Оба они думают о Праге. Именно потому, что это просто слово, потому, что они ничего о ней не знают, Прага манит их как сказка.
— А сколько до Праги? — спрашивает мальчик.
— Очень далеко.
Он кивает, будто от такого ответа есть прок.
— А до Англии?
— Тоже очень далеко.
— Год пути, наверно?
— Дольше.
— Пойдем?
Неле смеется.
— А почему нет? — спрашивает он.
Она не отвечает, и он понимает: им обоим нужно сейчас не сказать лишнего. Из-за неосторожного слова всякое может выйти. В прошлом году младший сын Петера Штегера подарил брантнеровой Эльзе деревянный свисток, и так как она его взяла, то они теперь помолвлены, а они друг другу и не нравятся вовсе.
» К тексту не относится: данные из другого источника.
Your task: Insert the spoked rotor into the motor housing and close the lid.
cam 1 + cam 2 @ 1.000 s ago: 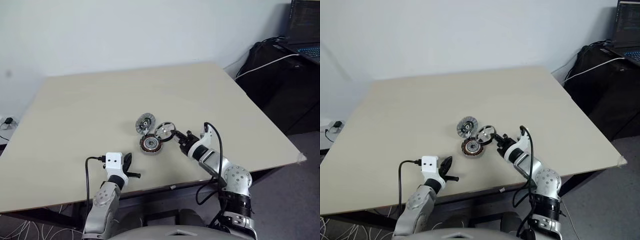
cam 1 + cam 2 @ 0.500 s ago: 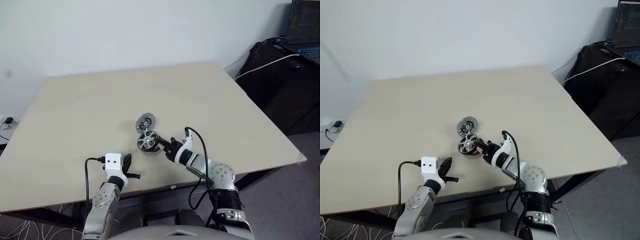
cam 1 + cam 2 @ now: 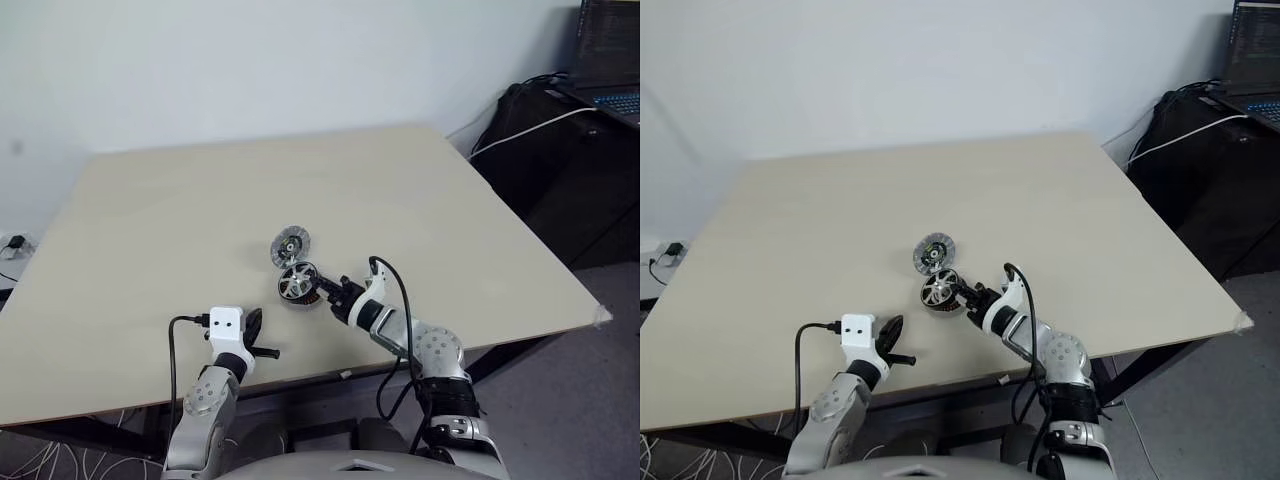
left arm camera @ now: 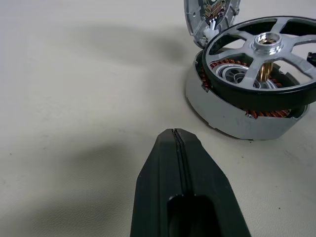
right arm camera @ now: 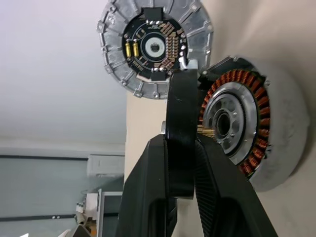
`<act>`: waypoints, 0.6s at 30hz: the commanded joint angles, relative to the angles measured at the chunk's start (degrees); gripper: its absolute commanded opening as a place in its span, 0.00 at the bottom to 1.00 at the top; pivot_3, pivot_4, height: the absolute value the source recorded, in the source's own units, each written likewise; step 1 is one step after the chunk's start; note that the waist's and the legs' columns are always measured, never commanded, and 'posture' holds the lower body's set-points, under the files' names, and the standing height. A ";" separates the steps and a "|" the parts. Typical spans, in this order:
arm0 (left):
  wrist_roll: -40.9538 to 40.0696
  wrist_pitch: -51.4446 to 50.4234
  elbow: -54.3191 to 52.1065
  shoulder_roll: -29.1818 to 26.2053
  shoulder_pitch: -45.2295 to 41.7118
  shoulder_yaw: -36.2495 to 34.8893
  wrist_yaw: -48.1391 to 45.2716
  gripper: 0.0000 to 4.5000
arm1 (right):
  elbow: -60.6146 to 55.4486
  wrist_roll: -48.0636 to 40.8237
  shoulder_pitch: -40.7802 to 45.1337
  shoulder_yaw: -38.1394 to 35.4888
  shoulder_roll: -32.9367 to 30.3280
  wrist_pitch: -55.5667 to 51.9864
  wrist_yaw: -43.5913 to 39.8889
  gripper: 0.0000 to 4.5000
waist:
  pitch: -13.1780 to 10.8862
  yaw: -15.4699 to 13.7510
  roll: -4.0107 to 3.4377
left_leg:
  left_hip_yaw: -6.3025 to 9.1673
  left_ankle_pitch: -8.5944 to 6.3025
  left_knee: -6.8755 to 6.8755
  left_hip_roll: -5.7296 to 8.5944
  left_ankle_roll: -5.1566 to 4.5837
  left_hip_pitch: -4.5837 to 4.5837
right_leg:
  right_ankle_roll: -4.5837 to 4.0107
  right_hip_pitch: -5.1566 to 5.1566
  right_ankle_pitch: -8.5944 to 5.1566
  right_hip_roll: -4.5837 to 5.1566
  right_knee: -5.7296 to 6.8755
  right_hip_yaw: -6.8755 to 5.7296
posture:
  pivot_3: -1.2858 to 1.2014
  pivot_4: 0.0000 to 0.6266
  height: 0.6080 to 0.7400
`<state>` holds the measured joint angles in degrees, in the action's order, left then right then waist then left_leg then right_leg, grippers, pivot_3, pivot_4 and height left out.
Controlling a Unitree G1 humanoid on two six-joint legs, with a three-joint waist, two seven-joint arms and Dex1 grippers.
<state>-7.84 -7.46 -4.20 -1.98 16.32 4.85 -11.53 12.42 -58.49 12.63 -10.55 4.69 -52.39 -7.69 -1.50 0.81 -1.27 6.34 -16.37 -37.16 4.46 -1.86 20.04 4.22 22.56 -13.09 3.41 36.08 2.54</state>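
Pincers first, since they sit nearest you. Your left pincer point(image 4: 177, 143) has its two black fingers pressed together with nothing between them; it hangs low over the near part of the table point(image 3: 150, 220), pointing toward the motor parts but well short of them.

Further in, your right pincer point(image 3: 328, 290) reaches in from the right and is clamped on the rim of the spoked rotor point(image 4: 261, 64). In the right wrist view you can see the dark ring edge-on, squeezed between the two fingers point(image 5: 148, 197).

The rotor sits over the motor housing point(image 4: 237, 116), its brass-coloured shaft going down into the silvery centre. It is tilted rather than flat: the copper windings point(image 5: 249, 153) show in the gap under the ring on the near side, so it is not seated flush. The housing itself rests on the table, near the middle of the near half.

Just beyond the housing, and touching or almost touching its far edge, you have the lid point(image 3: 291, 244). It leans up on its edge, and the face turned toward your right pincer carries a small dark circuit board inside a ribbed silver rim.
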 commanded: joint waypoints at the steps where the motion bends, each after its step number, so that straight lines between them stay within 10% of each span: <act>1: -0.24 0.21 -2.54 -0.41 -0.76 -0.15 -0.39 0.00 | 0.68 0.60 2.29 0.40 3.94 1.80 -1.66 0.09 | 0.00 0.00 0.00 | 0.00 0.00 0.00 0.00 0.00 0.00 | 0.00 0.00 0.00 0.00 0.00 0.00 | 0.52 0.00 1.00; 11: -0.13 0.31 -2.56 -0.58 -0.77 -0.15 -0.25 0.00 | 3.18 2.88 4.41 0.08 4.45 3.03 -2.86 0.09 | 0.00 0.06 0.00 | 0.00 0.00 0.00 0.00 0.01 -0.01 | -0.01 0.01 0.01 -0.01 0.01 0.00 | 0.52 0.00 1.00; 18: -0.14 0.32 -2.39 -0.58 -0.88 -0.04 -0.37 0.00 | 3.23 4.01 4.02 -0.66 4.42 2.33 -2.01 0.65 | 0.01 -0.01 0.00 | 0.00 0.00 0.00 0.01 0.01 0.00 | -0.01 0.01 0.01 0.01 0.02 0.01 | 0.52 0.00 1.00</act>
<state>-7.81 -7.46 -4.26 -2.40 16.24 4.86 -11.65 16.84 -54.31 16.84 -11.15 6.17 -50.32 -9.58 -1.50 0.80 -1.28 6.34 -16.36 -37.16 4.47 -1.85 20.04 4.21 22.57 -13.08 3.42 36.10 2.54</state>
Дело дошло до ландфогта в городе, а от него до официала, и тот рассудил, что ничего не поделаешь: подарок — это обещание, а обещание даешь не только человеку, но и Господу. Пригласить в путешествие — это еще не подарок, но почти обещание. Мальчик это знает, и знает, что Неле тоже знает, и оба знают, что надо сменить тему.